第4 意見 以上のとおり請求人らによる監査請求は却下したが、その理由は市のA駐車場の管理が適切であったことを理由とするものではない。本件監査請求の監査を通して、市の管理が必ずしも十分でなかったことが明らかとなったので、次の意見を申し添える。
市が、平成19年5月31日付で自治会へのA駐車場の行政財産使用許可を解除し、6月1日から市の管理運営にしたことにより、結果として請求人らの求める是正内容が実現したが、当該駐車場の利用実態として駐車を認めることのできない営業車が駐車するなど、適切でない利用実態が存在し、現在に至っても解決していない。これに対して、自治会は自治会の管理にあった平成10年から地域住民の著名を添えて明渡しを求め、使用料の受取を拒否して対処してきた。自治会の要請を受けて市は、電話や自宅訪問により車両の移動を申し入れてきた事実を認めることができるところであるが、平成15年3月、市の顧問弁護士との相談結果に基づき、自治会に対する使用許可を解除すると共に「A駐車場の明渡し訴訟」等の積極的な対策を講じるべきであった。 よって、市は、本年3月30日に自治会からA駐車場の返還申し出を受理して既に2ヶ月以上経過し、A駐車場は市の直接管理下にあるが、現在の管理は自治会が管理していた時と比較して大きな改善が行われていると認めることはできないので、現在の、適切でない利用実態を解消する抜本的な対策を早急に講じ、A駐車場の適正な管理運営を図られたい。 |
(6)公有財産駐車場の無料使用許可の取消し等を求める
橿原市職員措置請求に対する却下通知について
平成19年8月15日
請求人 橿原市議会議員 奥田 寛
公有財産駐車場の無料使用許可の取消し等を求める
橿原市職員措置請求に対する却下通知について
平成19年5月24日付で、私たち請求人9名が橿原市監査委員に提出した「橿原市職員措置請求書」(住民監査請求書)に対して、監査委員より6月29日付で「本件請求は、これを却下する。」との回答があり、監査結果に対する住民訴訟の提起可能期間である30日が経過いたしました。

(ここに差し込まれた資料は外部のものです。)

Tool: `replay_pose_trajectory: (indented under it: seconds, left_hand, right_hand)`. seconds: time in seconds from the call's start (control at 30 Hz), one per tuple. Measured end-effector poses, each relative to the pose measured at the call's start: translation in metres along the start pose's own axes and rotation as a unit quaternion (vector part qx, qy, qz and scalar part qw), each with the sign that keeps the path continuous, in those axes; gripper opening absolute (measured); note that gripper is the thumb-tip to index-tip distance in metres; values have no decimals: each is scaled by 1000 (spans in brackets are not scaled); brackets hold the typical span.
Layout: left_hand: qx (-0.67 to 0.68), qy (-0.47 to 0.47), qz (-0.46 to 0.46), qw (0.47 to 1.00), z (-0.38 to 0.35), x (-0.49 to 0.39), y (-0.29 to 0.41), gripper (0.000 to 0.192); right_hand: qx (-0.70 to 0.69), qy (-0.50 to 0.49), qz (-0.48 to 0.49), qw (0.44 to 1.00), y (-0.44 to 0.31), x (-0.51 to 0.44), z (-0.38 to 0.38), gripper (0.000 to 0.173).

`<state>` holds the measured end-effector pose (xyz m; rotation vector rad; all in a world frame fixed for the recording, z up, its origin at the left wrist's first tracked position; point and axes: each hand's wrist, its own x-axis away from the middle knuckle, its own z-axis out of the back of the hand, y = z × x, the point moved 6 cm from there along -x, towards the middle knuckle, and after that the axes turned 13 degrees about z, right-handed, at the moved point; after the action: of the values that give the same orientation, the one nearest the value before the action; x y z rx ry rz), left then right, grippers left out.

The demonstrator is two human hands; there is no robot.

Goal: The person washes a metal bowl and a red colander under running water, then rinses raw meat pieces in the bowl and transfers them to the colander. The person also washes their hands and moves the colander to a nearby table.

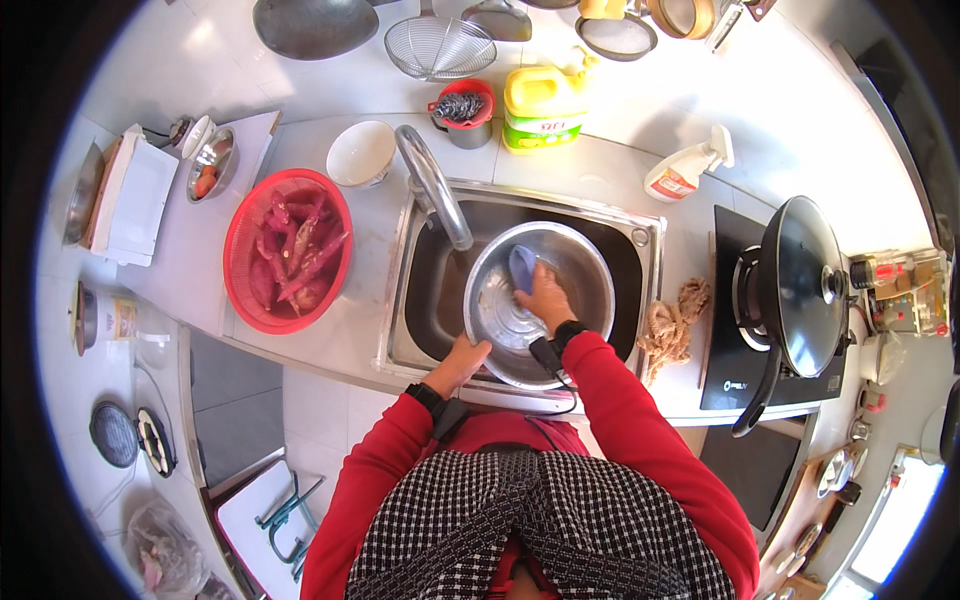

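Observation:
A round stainless-steel basin [495,289] sits tilted in the sink [450,277], beneath the faucet [435,184]. My left hand [459,364] grips its near left rim, thumb on the edge. Inside the basin, my right hand [550,298] holds a blue oval object [523,266] that looks like a scrubbing pad or small scoop. The fingers hide part of it, so its exact kind is unclear. The basin's bottom looks wet and shiny.
Left of the sink stand a red plastic basket [236,277] of purple sweet potatoes [300,251] and a white bowl [361,154]. Behind are a yellow detergent jug [544,109] and a spray bottle [688,165]. On the right lie a tan cloth [667,337] and a lidded wok [806,289] on the stove.

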<state>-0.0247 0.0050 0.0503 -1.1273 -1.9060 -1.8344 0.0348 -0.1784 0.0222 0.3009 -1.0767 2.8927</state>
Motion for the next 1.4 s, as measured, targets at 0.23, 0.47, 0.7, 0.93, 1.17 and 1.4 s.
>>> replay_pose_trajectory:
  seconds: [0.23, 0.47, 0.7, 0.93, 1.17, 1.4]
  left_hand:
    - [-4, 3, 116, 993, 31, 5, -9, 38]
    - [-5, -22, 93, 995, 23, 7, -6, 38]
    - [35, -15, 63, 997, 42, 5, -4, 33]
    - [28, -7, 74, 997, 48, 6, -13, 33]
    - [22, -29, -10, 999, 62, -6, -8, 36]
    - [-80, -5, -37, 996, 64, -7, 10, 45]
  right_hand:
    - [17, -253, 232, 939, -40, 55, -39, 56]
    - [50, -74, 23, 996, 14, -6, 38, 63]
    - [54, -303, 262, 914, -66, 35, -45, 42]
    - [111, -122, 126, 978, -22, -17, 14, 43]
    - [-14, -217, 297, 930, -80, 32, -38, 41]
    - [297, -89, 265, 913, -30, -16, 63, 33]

本件請求は、公有財産駐車場に関する使用許可の取消し(2号請求=地方自治法第242条の2)だけでなく、使用許可の取消しを市長らが怠っている事実についての違法確認(3号請求=法第242条の3)をも求め、さらに、駐車場利用に関連する市営住宅の使用者名等を市が市民に開示していないことを踏まえて、当該住宅の使用者がもしも市営住宅を違法に使用しているならば、これについても糺すべきであると意見を付したものでした。

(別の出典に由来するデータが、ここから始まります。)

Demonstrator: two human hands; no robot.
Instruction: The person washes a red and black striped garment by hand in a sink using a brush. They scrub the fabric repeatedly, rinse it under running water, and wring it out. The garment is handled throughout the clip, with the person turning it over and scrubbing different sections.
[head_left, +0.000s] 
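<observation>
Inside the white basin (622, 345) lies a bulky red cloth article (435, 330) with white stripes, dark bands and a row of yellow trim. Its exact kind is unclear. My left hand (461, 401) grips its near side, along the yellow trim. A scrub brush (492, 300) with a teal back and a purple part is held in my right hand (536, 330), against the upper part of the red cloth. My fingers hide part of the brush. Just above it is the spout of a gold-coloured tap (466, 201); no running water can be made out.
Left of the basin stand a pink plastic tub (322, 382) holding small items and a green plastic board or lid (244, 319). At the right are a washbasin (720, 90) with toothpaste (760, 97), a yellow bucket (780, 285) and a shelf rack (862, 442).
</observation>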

これに対して、監査委員は5月31日付で当該駐車場の使用許可が解除されたことにより、「監査請求の利益が喪失した」として2号請求のみならず「怠る事実の違法確認」のための3号請求までも強引に却下し、市営住宅に関しては使用者の個人情報に触れうる立場にありながら、何の意見も示していません。
特に、市職員の対応については「意見」として『平成15年3月、市の顧問弁護士との相談結果に基づき、自治会に対する使用許可を解除すると共に「A駐車場の明渡し訴訟」等の積極的な対策を講じるべきであった』と述べながら、それを行わなかったことを「怠る事実」として違法確認しておらず不可解としか言いようがありません。
また、市職員は本件に関する文書開示請求に対応する際、自治会との交渉記録などの存在を市民に一切説明しておらず、情報公開の手続きについても問題がありました。
はなはだ疑問の残る監査結果と市職員の対応ではありますが、本件については監査請求後とはいえ、駐車場の使用許可が取消され、今後、市として個別の不正使用者に対応していく姿勢を見せていることを評価し、また、私たちとしても、まだまだ残っている類似の案件に取組んでいかねばならないことを考え、住民訴訟に持ち込むよりも、むしろこれを契機に、関係市職員との調整を活発化してよりよい施策の実現に向かうことにしたいと思います。